Over the past four days, Bitcoin has fluctuated within an 8% range, stabilizing around $69,000 following a sudden drop to $60,130. This price movement occurs amid soaring S&P 500 levels and a 20% gold price increase over two months, leaving traders puzzled about the correction’s catalysts. The market is still reeling from the 52% decline from Bitcoin's all-time high of $126,220 in October 2025, prompting top traders to adopt a cautious stance, fearing further downturns.
At Binance, the long-to-short ratio among whales and market makers fell from 1.93 to 1.20, indicating a reduction in demand for leveraged long positions. Similarly, OKX's long-to-short ratio saw a dramatic drop from 4.3 to 1.7 following a $1 billion liquidation in leveraged bullish BTC futures. This change highlights forced position closures rather than a strategic shift towards bearish expectations.

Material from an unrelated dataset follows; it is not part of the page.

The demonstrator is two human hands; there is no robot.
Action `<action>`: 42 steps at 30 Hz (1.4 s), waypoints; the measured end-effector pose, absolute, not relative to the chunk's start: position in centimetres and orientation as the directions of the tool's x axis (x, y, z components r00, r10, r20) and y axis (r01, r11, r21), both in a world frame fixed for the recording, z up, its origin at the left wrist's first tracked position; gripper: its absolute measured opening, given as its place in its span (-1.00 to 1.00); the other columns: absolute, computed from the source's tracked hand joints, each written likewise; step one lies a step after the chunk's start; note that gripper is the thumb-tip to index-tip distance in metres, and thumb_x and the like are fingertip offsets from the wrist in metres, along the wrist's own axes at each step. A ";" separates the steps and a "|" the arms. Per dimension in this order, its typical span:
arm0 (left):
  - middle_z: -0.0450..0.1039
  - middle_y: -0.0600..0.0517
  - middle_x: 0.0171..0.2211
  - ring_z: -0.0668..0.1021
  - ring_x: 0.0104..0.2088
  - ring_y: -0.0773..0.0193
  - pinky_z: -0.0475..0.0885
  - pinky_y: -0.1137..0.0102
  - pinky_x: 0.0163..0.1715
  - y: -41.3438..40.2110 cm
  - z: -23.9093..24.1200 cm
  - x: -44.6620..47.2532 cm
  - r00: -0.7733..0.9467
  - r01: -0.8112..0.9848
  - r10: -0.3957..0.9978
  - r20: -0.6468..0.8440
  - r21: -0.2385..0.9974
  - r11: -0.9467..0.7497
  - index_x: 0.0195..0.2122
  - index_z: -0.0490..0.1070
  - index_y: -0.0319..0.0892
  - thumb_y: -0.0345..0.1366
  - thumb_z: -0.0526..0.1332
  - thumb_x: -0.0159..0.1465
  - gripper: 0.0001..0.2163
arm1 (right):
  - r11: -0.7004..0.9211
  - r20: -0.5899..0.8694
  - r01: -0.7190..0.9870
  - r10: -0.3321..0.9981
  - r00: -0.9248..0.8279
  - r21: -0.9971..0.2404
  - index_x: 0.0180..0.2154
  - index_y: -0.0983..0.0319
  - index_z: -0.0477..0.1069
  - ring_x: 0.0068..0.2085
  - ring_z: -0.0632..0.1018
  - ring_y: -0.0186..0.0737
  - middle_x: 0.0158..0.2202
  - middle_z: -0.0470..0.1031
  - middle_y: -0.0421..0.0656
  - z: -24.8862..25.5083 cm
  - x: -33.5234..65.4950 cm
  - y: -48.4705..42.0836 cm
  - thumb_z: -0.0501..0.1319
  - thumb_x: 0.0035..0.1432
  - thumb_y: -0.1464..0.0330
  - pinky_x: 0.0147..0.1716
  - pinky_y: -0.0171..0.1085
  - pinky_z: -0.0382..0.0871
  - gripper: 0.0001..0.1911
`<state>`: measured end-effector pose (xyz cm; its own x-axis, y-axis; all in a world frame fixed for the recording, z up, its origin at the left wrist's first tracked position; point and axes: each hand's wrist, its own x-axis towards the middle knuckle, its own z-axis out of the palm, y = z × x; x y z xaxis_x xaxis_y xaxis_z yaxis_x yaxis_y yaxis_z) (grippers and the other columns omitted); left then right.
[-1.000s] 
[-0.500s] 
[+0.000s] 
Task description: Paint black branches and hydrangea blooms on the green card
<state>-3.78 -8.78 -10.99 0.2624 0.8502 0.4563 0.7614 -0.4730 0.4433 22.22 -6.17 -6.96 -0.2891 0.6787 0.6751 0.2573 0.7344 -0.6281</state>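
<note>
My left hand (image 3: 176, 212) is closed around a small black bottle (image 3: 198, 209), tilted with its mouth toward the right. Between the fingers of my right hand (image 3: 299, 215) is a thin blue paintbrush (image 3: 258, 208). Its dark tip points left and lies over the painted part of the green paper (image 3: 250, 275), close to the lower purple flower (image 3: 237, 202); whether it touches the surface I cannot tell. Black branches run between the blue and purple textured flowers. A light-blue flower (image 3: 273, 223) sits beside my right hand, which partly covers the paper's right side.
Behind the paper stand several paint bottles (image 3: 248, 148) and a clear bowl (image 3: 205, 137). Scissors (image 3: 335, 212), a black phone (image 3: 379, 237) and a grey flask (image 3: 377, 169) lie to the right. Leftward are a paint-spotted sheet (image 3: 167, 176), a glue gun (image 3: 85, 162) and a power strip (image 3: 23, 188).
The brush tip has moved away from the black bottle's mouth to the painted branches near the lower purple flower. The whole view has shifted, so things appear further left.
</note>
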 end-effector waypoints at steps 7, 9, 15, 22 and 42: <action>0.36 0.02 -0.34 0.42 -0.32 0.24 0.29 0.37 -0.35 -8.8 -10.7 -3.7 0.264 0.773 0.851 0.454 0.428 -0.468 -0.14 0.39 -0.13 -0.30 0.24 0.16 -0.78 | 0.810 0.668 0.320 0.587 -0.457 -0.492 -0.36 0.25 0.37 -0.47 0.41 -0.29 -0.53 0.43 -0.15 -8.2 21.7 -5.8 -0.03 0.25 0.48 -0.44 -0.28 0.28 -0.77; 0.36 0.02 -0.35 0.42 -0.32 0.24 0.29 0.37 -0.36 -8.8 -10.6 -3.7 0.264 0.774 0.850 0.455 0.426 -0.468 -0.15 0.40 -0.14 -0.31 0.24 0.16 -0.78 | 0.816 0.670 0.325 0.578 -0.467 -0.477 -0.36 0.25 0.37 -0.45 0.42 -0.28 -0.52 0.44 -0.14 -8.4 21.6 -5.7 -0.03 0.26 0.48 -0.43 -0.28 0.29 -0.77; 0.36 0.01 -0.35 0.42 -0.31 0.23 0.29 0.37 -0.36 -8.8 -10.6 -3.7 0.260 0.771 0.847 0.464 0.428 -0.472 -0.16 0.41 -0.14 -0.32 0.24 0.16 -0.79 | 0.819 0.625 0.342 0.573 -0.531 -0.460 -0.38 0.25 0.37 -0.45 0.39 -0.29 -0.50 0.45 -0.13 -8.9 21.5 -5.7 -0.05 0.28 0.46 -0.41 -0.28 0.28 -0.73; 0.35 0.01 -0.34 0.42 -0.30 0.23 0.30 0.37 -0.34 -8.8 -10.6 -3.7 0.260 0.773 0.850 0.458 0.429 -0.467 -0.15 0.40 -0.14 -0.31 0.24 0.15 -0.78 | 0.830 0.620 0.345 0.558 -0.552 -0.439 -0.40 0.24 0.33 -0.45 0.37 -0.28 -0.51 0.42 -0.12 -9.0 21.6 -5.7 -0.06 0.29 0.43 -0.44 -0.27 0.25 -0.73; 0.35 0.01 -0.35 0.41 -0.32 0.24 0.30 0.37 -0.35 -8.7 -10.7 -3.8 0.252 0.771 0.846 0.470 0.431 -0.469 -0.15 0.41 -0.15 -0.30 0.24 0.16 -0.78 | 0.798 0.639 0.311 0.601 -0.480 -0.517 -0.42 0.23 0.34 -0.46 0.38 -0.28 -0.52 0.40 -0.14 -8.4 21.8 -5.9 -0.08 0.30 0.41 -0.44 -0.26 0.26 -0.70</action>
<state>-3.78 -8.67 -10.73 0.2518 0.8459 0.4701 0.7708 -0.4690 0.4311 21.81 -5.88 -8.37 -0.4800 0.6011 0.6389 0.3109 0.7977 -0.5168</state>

Despite this, strong interest in Bitcoin spot ETFs suggests continued bullish sentiment among large investors. Since Friday, US Bitcoin ETFs enjoyed $516 million in net inflows, reversing the earlier net outflows seen between January 27 and February 5. This influx follows a broader cross-asset margin unwind that coincided with substantial corrections in metals, like a 45% drop in silver prices.
Bitcoin's options market mirrored these trends, with a rise in neutral-to-bearish strategies after prices dipped below $72,000. The Deribit put-to-call ratio for BTC options surged to 3.1 on Thursday, showing a preference for selling, but has since eased to 1.7. This shift toward lower leverage could foster a more stable environment for future price increases.

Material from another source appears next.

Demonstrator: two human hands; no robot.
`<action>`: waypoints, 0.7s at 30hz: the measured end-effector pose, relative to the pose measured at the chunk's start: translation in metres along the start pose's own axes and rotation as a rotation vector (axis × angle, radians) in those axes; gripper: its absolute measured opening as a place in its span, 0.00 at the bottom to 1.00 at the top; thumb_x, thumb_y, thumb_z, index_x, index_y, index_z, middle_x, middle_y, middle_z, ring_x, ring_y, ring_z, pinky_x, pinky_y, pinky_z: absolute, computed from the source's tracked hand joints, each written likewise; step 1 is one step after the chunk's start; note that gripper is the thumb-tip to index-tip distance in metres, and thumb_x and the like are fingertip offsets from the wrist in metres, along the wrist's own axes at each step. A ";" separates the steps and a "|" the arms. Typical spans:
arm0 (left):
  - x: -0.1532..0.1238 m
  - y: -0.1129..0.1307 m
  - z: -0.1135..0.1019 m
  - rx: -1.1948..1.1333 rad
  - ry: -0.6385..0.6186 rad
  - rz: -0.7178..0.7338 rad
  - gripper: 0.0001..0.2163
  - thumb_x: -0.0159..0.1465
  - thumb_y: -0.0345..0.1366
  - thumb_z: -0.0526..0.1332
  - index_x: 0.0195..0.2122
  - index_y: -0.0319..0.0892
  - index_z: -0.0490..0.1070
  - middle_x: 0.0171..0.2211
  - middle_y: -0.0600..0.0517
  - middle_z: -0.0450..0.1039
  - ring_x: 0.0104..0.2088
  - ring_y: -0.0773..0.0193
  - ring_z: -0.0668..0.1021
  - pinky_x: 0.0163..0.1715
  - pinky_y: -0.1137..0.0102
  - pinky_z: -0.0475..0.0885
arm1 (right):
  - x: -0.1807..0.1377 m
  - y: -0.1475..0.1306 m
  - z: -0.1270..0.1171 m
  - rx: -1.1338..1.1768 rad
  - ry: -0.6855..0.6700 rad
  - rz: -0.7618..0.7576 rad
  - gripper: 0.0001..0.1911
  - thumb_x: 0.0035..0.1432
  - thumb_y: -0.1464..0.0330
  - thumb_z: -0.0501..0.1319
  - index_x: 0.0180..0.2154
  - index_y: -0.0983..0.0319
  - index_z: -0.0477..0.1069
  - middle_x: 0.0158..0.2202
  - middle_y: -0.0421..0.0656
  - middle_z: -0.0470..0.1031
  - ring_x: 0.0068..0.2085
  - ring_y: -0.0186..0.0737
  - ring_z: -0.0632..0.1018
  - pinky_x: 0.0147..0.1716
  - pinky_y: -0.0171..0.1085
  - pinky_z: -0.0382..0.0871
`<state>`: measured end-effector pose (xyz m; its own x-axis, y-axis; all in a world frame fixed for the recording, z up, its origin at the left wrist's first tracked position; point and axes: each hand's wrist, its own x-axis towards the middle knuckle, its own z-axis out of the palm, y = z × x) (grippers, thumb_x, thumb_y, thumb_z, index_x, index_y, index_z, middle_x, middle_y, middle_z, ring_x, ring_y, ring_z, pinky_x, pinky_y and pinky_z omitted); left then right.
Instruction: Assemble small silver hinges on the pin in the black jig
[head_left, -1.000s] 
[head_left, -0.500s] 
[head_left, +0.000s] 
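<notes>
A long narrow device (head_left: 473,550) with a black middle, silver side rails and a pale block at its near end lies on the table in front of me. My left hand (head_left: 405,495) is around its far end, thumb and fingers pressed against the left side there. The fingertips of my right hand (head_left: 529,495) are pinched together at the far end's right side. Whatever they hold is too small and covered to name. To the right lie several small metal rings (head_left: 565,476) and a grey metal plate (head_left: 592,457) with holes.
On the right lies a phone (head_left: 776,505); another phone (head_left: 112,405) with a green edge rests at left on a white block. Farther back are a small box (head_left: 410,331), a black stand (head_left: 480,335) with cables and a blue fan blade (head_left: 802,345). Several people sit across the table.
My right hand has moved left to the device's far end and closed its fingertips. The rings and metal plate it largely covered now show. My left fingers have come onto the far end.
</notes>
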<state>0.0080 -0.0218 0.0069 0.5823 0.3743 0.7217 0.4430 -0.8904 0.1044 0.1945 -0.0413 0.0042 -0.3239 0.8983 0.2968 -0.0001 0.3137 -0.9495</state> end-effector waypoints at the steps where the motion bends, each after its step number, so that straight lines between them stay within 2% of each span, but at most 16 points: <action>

The road ahead for Bitcoin remains uncertain, as factors like its inherent censorship resistance and strict monetary policy persist. The current low demand for Bitcoin derivatives should not be misinterpreted as a lack of confidence; rather, it signals heightened caution until market conditions clarify. Ultimately, the market awaits signs that exchanges and market makers are resilient to recent price fluctuations.